Lob für Schiedsrichter Meier
Mitleid mit Ballack

"Er tat mir schon ein wenig leid", kommentiert Urs Meier, Schiedsrichter des Halbfinalspiels der deutschen Elf gegen Südkorea, in einem Interview mit der "Basler Zeitung" die Gelbe Karte gegen Michael Ballack. "Aber die Schuld liegt eher nicht bei mir, sondern bei ihm."
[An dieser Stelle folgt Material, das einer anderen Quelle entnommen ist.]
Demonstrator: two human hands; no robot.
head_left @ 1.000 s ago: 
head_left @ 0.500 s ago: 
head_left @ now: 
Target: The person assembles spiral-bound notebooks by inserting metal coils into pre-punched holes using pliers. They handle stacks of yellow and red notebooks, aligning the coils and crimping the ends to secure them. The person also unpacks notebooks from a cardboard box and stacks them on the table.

dpa SEOUL/BASEL. Fifa-Präsident Joseph Blatter atmet nach den hitzigen Schiedsrichter-Diskussionen bei der 17. Fußball- Weltmeisterschaft erst einmal auf. "Urs Meier hat ausgezeichnet gepfiffen", lobte er seinen Schweizer Landsmann nach dessen korrekten Pfiffen im WM-Halbfinale Deutschland - Südkorea (1:0) in Seoul. Davor hatte Blatter die teils krassen Fehlleistungen der Unparteiischen und Linienrichter noch an den Pranger gestellt und Besserung gefordert. "Er hat seine Sache gut gemacht. Das wurde aber auch Zeit", meinte auch Nationaltorwart Oliver Kahn. Schließlich gab es Bedenken im Kreis des DFB-Teams, nachdem Südkorea von einigen Referee- Entscheidungen besonders in den Spielen gegen Italien und Spanien profitiert hatte.

"Eine saubere Schiedsrichterleistung, und schon scheidet Südkorea aus. Das koreanische Lügengebäude bricht mit der tadellosen Partie von Meier zusammen", kommentierte die spanische Sportzeitung "As" nicht ohne Häme. "Schiedsrichter Meier macht keinen Fehler: Deutschland rächt Italien und Spanien", freute sich das italienische Blatt "Il Messaggero". Und der "Corriere della Sera" stellte fest: "Mit einem Schiedsrichter wie Meier wären vermutlich Portugal, Italien und Spanien nicht von Korea eliminiert worden."

Urs Meier wird das allseitige Lob gern gehört haben. Den Schweizer überkam allerdings nach der Partie das Mitleid: Mit einer Gelben Karte hatte er Michael Ballack die Teilnahme am Endspiel verwehrt. "Sicher, er tat mir schon ein wenig leid", sagte Meier in einem Interview mit der "Basler Zeitung" (Mittwochausgabe). Er gönne es jedem Spieler, an einem WM-Endspiel teilnehmen zu können. "Ich sah ihm die Enttäuschung an, als ich die Gelbe Karte zückte. Aber die Schuld liegt eher nicht bei mir, sondern bei ihm", sagte Meier.

Der Schiedsrichter wusste nicht, dass Ballack bereits mit Gelb vorbelastet war. "Ich habe vor dem Spiel bewusst darauf verzichtet, mich zu informieren, wer bereits einmal verwarnt worden war. Sonst hätte ich womöglich meine Linie verlassen", sagte er. Ballack habe ihm zunächst gesagt, es sei nur ein Foul gewesen. In einer zweiten Reaktion habe er ihn dann auf die Folgen für ihn aufmerksam gemacht. "Ich konnte in dieser Situation nicht anders entscheiden, der gegnerische Spieler wäre ohne Foul in den Strafraum eingedrungen. Also war Gelb angemessen", betonte Meier.

Der Mann mit dem guten Pfiff hat das angekratzte Image seiner Zunft bei der WM aufpoliert, doch die Diskussion um eine Reform des Schiedsrichterwesens geht weiter. Einen neuen Lösungsvorschlag für mehr Gerechtigkeit auf dem Rasen hat nun die Europäische Fußball- Union (UEFA) auf den Tisch gebracht: den Einsatz von zwei Referees im Spiel. "Es muss ein Vorteil sein, weil der einzelne Schiedsrichter weniger müde wäre und dichter an den Aktionen dran sein könnte", erklärte Uefa-Generalsekretär Gerhard Aigner in einem Interview mit der Website uefa.com. "Damit wäre die Chance größer, besser zu jurieren zum Beispiel in Abseits-Situationen. Wir sollten uns diese Möglichkeit genauer anschauen."